She came out of the changing room looking pale and mascara-clumped, like she’d been attacked. Like she’d been crying. This was what became of you if you weren’t careful: Your grades sagged with your pants. You wore belly shirts, showing off the moles on your midriff, and studded your belt with beer bottle caps.
“I’m sorry if my clothes intimidate you,” she said. Turning to my mom, she added, “You can count me out for watching your brats this summer.”
“My brats?” Mom said. “How do you figure that? You’re one of them.”
“I’m not the one who chose to shit out five kids,” Tiffany said.
“Four,” I reminded. “Jessica is adopted.”
“At least I know how to walk,” Jessica said.
Over the years, Mom hired ladies of all sorts to help watch my little sisters and me. Danny, especially, was terrible to these polygamist runaways and community college phlebotomists, drenching them with Super Soakers, slipping exhaust whistles onto their tailpipes, asking if they were virgins.
Normal protocol was to place a help wanted ad in the Tribune. We have an after-school French class to thank for bringing Johanna into our lives. She gave weekly lessons to Bobby Leavitt’s older sister, a girl two doors down who rolled her red hair into Princess Leia buns and stayed up late on school nights to watch David Letterman. After a session of verb conjugation one afternoon, Johanna bounded up the sidewalk and into our lives, a handsome, big-boned college girl with a smile of square capped teeth.
Maybe it was the five-year age difference between them, or Johanna’s plush physique, her jean shorts or Birkenstocks, but almost from the start this wholesome new nanny put Tiff out. Johanna treated being nineteen like it was a super power. When we shopped at the mall, she scatted to the Muzak, even among the pretentious comic book clerks at Night Flight who made fun of my Warner Bros. shirts.
A hand to her diaphragm, Johanna’s normal speaking voice stretched into song, giving way to that of an opera singer, her eyes far away as she belted out Mary Magdalene’s famous lines from Jesus Christ Superstar. “I don’t know how to love him.” She squeezed my shoulder with a powerful hand. “He’s a man. He’s just a man. And I’ve had so many men before. In very many ways, He’s just one more.”

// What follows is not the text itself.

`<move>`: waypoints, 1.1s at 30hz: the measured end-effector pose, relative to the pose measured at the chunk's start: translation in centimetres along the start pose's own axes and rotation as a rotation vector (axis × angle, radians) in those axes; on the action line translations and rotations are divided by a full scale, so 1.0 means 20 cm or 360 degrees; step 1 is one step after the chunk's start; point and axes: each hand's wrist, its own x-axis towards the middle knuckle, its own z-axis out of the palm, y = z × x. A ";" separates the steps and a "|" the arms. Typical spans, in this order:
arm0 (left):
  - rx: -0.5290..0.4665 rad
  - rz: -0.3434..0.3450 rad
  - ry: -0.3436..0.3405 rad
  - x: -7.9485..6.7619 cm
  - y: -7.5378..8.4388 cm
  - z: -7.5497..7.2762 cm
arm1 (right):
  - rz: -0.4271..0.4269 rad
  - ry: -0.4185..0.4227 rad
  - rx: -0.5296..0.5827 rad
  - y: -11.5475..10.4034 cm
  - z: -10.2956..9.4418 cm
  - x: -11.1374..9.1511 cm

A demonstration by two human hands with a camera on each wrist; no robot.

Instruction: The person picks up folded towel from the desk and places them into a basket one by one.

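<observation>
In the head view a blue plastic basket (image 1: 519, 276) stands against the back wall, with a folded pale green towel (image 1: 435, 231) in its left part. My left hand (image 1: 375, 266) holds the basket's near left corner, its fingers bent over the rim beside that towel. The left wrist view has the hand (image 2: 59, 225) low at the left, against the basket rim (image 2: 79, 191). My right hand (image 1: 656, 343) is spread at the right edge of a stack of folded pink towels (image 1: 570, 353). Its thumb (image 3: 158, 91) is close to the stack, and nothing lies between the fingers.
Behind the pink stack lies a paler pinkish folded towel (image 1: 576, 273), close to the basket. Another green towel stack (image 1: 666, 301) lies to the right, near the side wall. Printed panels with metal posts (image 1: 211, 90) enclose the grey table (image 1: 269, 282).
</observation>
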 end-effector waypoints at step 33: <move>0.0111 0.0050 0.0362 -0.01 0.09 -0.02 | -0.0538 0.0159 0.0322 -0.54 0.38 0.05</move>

It was a catchy tune, especially sung a capella, and one I hoped to be able to relate to in the near future. As we crooned right there in the store, Tiff twisted her face in disgust, like she belonged on the embossed covers of the Fear Street novels she liked to flip to the end of, the ones where babysitters trembled by the phone, waiting for another call from the neighborhood serial killer.
More than breath control or her love of Belle from Beauty and the Beast, what distinguished Johanna from her predecessors was that, from the beginning, she belonged to me. She gave my brother and sisters rides, sure, but when it came to just hanging out, there was no question I was her favorite. She shared my appreciation of Walt Disney, not just the man himself, whose biography I had recently torn through, but the rap version of “Zip-a-Dee-Doo-Dah” I’d performed at Disneyland with Up With Kids. We could spend hours at the snack bar tossing scraps of grilled cheese to the ducks as we speculated about whether Walt was cryogenically frozen in a vault under Tomorrowland.
Since the mall near our house didn’t boast a Disney Store or an FAO Schwarz, I shopped in catalogs. My collectibles were mostly stuffed—the python Kaa from The Jungle Book and a huggable yellow Pooh Bear—but someday soon, when I had the birthday clout, a trove of proper Disneyana would be mine. Porcelain dolls. Sterling silver coins. Empire. “I have no doubt,” Johanna said, flipping through starred pages.
Setting aside the reticence I’d acquired from a lifetime with two snickering older siblings, I invited Johanna to call me Greggy-the-Pooh, or if she preferred Greggy, Pooh, Pooh Bear, Poohie or The Pooh. Only my mom deployed these names now that I was almost in the fifth grade, but I wouldn’t mind if they made Johanna feel special. “How about just Greg,” she recommended, the hint of a smile on her face.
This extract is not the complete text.